1600m (10m) [3min] 4 x {400m (1m) [2min]} 1600m (10m).

This means that you first run 1600m at your 10 mile race pace, then do 4 sets of 400m at your 1 mile race pace with 2 minutes rest between each 400m, then finish off the session with another 1600m at your 10 mile race pace.

That’s the notation we use for the main part of our schedule, but for the sessions for the current week we go to the trouble of calculating how long each interval should take you. This depends upon how you’ve customized the schedule. For example, if you’re hoping for a 3:30 marathon, for the complex session described above it would say

1600m (10m pace=7’31”) [3min] 4 x {400m (1m pace=1’38”) [2min]} 1600m (10m=7’31).
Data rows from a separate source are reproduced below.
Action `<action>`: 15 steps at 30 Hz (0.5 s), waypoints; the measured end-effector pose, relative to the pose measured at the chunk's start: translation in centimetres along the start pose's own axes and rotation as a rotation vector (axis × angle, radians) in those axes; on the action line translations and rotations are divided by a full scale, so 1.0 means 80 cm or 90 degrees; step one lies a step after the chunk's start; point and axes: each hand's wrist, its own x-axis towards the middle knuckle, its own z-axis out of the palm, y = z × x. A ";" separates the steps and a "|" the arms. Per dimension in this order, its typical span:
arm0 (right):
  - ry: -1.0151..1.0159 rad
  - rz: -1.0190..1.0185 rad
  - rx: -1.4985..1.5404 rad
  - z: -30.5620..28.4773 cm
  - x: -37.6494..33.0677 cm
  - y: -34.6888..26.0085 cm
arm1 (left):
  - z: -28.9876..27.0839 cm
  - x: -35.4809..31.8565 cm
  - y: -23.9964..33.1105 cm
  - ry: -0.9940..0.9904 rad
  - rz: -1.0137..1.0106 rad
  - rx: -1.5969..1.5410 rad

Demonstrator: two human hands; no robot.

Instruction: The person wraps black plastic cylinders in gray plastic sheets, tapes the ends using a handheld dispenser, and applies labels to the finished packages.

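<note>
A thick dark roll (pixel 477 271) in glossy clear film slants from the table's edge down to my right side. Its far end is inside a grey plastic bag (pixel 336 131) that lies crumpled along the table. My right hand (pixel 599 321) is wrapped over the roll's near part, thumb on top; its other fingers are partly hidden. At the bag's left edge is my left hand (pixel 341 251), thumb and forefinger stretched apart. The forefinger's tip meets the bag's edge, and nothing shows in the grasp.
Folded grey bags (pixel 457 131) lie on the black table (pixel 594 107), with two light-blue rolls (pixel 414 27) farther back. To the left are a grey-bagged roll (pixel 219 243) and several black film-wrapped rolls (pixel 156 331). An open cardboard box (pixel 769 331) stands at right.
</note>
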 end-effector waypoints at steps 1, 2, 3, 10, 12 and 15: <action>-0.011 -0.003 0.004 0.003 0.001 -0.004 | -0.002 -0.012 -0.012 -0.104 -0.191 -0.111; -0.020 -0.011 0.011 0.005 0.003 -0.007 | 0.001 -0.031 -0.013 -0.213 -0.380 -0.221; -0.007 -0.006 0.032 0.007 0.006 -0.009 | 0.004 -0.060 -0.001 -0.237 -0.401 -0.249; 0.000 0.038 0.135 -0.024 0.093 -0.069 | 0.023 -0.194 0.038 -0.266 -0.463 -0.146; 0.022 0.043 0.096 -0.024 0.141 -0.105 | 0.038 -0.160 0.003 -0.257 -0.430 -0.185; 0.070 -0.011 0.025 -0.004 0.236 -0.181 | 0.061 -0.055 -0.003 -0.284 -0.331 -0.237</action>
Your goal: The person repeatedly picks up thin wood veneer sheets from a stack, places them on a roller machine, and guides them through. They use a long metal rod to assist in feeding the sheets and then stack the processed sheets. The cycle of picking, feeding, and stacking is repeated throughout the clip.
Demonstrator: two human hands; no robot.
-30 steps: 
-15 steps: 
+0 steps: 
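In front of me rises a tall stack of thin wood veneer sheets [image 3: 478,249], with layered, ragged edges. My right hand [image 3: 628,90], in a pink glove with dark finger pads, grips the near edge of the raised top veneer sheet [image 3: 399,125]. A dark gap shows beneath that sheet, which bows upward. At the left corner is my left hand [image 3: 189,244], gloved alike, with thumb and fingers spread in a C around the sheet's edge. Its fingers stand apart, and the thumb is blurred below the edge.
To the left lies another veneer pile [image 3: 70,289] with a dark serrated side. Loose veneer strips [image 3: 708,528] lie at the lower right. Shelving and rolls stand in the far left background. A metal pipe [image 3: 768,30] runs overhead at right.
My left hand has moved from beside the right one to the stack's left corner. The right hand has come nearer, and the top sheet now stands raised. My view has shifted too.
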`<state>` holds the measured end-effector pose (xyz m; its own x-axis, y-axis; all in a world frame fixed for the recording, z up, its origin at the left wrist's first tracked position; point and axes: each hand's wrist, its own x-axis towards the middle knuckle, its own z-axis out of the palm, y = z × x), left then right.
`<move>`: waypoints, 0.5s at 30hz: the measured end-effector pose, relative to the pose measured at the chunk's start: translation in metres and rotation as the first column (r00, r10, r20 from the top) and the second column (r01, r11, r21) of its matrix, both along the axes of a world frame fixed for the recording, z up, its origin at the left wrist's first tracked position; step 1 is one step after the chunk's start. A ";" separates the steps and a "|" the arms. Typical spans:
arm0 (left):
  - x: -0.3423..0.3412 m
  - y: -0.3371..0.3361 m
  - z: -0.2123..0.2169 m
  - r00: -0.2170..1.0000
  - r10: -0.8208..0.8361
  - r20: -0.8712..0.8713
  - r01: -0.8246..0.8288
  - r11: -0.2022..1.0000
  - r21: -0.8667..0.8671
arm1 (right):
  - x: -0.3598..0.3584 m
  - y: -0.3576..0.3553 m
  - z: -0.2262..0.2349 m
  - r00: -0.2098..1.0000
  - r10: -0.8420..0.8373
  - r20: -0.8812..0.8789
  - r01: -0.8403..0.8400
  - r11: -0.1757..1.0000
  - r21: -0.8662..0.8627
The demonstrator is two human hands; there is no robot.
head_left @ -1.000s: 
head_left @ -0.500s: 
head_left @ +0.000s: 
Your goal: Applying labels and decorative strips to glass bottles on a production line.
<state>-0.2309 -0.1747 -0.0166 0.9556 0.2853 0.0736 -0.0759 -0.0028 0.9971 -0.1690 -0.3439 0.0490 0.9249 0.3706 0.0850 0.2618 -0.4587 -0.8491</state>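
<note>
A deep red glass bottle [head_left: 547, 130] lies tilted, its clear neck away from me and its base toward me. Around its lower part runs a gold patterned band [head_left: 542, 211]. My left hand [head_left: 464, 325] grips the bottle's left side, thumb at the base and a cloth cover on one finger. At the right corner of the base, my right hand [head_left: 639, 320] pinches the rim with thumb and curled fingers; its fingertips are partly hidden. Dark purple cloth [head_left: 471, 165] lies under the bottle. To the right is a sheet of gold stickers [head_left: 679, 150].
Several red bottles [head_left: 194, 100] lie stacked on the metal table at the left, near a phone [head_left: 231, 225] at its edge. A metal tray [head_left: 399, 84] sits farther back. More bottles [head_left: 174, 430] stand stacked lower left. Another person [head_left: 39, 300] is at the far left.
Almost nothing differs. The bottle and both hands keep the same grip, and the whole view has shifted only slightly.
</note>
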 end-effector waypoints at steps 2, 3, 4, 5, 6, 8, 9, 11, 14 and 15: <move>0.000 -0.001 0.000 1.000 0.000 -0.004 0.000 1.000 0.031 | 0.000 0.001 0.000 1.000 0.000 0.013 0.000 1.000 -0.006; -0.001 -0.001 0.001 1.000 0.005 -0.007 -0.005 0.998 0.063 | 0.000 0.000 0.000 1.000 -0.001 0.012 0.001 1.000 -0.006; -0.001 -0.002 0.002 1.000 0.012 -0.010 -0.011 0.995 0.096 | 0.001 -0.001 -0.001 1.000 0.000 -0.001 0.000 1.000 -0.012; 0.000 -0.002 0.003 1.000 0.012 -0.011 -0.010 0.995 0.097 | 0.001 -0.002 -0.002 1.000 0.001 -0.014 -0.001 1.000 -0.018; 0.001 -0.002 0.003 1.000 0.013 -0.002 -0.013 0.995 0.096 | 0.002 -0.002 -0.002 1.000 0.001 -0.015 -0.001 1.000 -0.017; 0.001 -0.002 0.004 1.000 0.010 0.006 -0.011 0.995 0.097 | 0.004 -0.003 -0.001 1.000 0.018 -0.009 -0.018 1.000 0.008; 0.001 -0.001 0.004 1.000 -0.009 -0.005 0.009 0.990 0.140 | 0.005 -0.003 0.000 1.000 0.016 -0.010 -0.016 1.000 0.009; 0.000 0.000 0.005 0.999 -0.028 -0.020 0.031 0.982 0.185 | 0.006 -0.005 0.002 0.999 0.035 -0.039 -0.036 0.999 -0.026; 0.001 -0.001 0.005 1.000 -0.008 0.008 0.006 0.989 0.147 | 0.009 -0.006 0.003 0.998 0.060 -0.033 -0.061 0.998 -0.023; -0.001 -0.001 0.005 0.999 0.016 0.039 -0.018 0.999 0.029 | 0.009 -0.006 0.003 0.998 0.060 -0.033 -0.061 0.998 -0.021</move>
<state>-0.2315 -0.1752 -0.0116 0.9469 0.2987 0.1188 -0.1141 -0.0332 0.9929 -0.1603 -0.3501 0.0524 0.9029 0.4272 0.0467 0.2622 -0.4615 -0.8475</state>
This means that the first 1600m rep should be done in 7 minutes and 31 seconds.

For Geeks and Pedants

You might be wondering what the official notation is. The official notation for the session above is:

1600 (7’31”) [3′] 4 x {400 (1’38”) [2′]} 1600m (7’31”)

What are the differences?

  • The distances are always in metres so the “m” can be dropped. Our notation uses m for metres when describing the distance and m for miles when describing the pace which is a bit icky.
  • The terse notation 3′ for 3 minutes.
  • The equivalent race pace isn’t mentioned, only the time each repetition should take.

Although it’s standard, the official notation is probably a bit too terse for normal humans to read. Also it doesn’t give you much of a clue what the effort should feel like. It’s easier to understand how running at 10 mile race pace should feel than it is to work out how running 1600m in 7’31” should feel.